Wystarczyło strzelić między słupki...
-
-
Żałośni Polscy sędziowie ...
Nie przesadzajcie z tym Gilem.
Uważam go za fatalnego sędziego i uważam, że to skandal, że on jeszcze sędziuje, ale dziś naprawdę sędziował praktycznie bez zarzutu. Nagrałem mecz i obejrzałem na spokojnie (choroba, co?) Nie ma o co mieć do niego pretensji. Główne pretensje możemy mieć do pewnego rodzaju pecha - bo naprawdę, tamci mieli 3 sytuacje, przy czym trzecia 2 minuty przed końcem, gdy już byliśmy maksymalnie odkryci - a my kupę, i nieraz ciężko mówić o braku umiejętności... Bo Miro główkuje w bramkę i jeż akurat tam stoi, Zachara się wyjątkowo sprytnie przepchnie, no pewnego rodzaju fuks, tu Rakels w poprzeczkę, tu ładne wyjście Nykiela i piękna centra do której akurat nikt nie dojdzie - a tu kontra i bramka... I nasi do końca walczyli, co się im chwali... No i obok pecha jednak trochę to, że nie wyszło, bo sami sobie jesteśmy winni.

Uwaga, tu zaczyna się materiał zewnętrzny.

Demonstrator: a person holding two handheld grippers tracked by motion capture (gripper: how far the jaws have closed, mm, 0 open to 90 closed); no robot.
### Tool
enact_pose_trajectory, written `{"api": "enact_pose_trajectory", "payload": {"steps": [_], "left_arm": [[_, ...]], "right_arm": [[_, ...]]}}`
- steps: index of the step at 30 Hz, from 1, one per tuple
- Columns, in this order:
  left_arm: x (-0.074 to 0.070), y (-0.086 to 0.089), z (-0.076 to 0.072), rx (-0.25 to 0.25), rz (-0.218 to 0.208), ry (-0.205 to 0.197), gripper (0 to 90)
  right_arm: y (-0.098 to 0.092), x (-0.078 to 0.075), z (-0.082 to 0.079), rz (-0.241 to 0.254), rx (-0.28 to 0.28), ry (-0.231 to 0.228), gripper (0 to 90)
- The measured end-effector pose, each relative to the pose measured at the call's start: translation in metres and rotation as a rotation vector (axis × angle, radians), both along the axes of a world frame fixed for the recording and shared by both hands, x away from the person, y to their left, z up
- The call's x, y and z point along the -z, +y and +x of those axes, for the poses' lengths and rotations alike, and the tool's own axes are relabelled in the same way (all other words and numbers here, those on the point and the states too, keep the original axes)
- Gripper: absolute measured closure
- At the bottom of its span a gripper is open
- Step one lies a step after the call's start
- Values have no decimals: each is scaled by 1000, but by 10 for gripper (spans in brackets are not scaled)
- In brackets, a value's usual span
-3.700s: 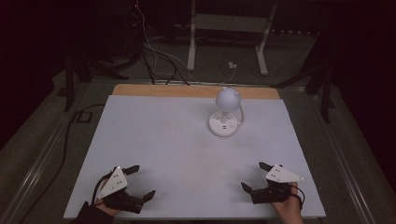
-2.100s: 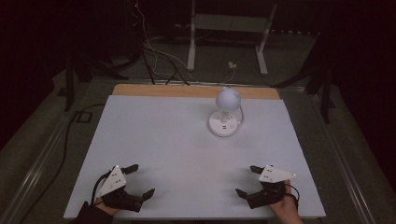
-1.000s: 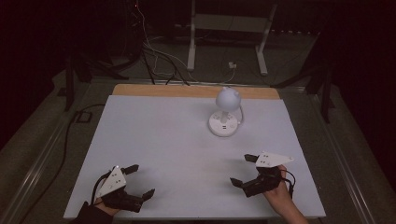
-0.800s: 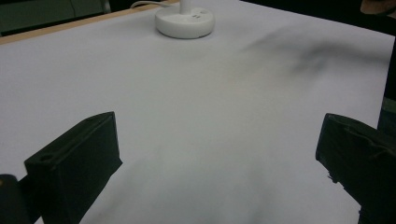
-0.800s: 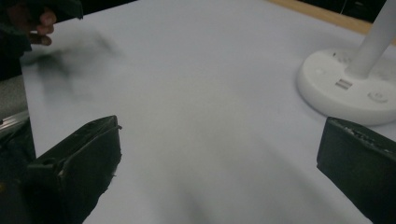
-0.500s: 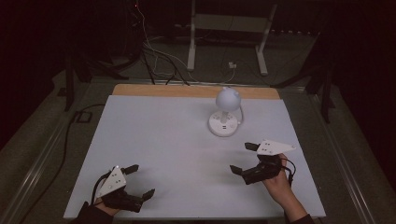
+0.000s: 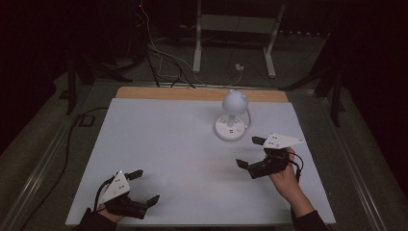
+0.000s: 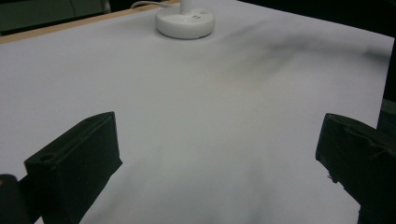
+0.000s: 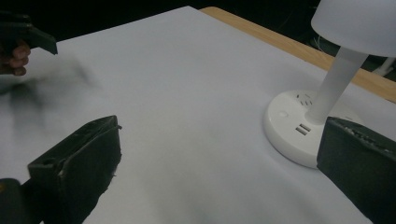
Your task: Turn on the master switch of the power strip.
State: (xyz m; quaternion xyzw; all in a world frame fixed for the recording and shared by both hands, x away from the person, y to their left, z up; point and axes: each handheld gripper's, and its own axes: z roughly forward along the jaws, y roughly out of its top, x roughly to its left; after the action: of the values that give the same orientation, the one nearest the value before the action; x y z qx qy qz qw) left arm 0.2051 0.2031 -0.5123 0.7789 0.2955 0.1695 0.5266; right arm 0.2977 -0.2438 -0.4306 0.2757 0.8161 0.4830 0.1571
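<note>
A small white desk lamp (image 7: 232,118) with a round shade and a round base with sockets stands at the back right of the white table (image 7: 168,144). My right gripper (image 7: 250,153) hovers open just right of and in front of the lamp, jaws pointing left. In the right gripper view the lamp base (image 9: 299,126) lies close ahead, by the right-hand jaw. My left gripper (image 7: 143,186) rests open at the near left corner, held by a hand. In the left gripper view the lamp base (image 8: 185,21) sits far ahead.
A wooden strip (image 7: 192,94) runs along the table's far edge. Behind the table are cables (image 7: 159,57) and a metal stand (image 7: 231,33) on a dark floor. A dark cable (image 7: 72,139) trails past the left edge.
My right gripper has moved forward from the near right corner toward the lamp, still open. The left gripper has stayed where it was.
</note>
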Motion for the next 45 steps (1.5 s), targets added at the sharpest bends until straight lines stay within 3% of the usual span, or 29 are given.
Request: {"api": "enact_pose_trajectory", "payload": {"steps": [21, 36, 45], "left_arm": [[0, 1, 0, 2, -2, 1, 3], [0, 1, 0, 1, -6, 2, 3], [0, 1, 0, 3, -6, 3, 3]], "right_arm": [[1, -8, 41, 5, 51, 0, 0], [-1, 5, 70, 6, 182, -5, 0], [-1, 14, 87, -25, 239, 4, 0]]}}
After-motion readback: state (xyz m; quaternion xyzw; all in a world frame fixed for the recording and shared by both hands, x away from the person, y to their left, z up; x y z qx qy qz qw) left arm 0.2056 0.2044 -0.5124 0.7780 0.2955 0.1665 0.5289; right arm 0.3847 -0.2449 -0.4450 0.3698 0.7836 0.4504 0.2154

Do Gila można mieć dużą pretensję tylko o jedno - dlaczego nie graliśmy w pasy? Jak nie przywieźli tamci dobrych koszulek, to niech grają bez. I wtedy trudniej dać przeciw nim karnego... Nikt mi nie wmówi, że w klubie typu Górnik nie wiedzą, w jakich barwach gra Cracovia.
Ale to niestety nie ma raczej nic wspólnego z wynikiem...
Ja nie rozumiem w ogóle, jakim sposobem gospodarz może u siebie grać w wyjazdowym stroju. To był problem Górnika, że nie mają strojów (nie stać ich?) i jak napisałem w innym wątku: jeśli był z tym taki problem, należało im dać odblaskowe kamizelki i tyle. To oni bylu u nas, nie my u nich :>
Kacyk Napisał(a):
-------------------------------------------------------
> Nie przesadzajcie z tym Gilem.
>
> Uważam go za fatalnego sędziego i uważam, że
> to skandal, że on jeszcze sędziuje, ale dziś
> naprawdę sędziował praktycznie bez zarzutu.
> Nagrałem mecz i obejrzałem na spokojnie
> (choroba, co?) Nie ma o co mieć do niego
> pretensji.
nie planuje oglądać powtóki dla podtrzymania polemiki ;)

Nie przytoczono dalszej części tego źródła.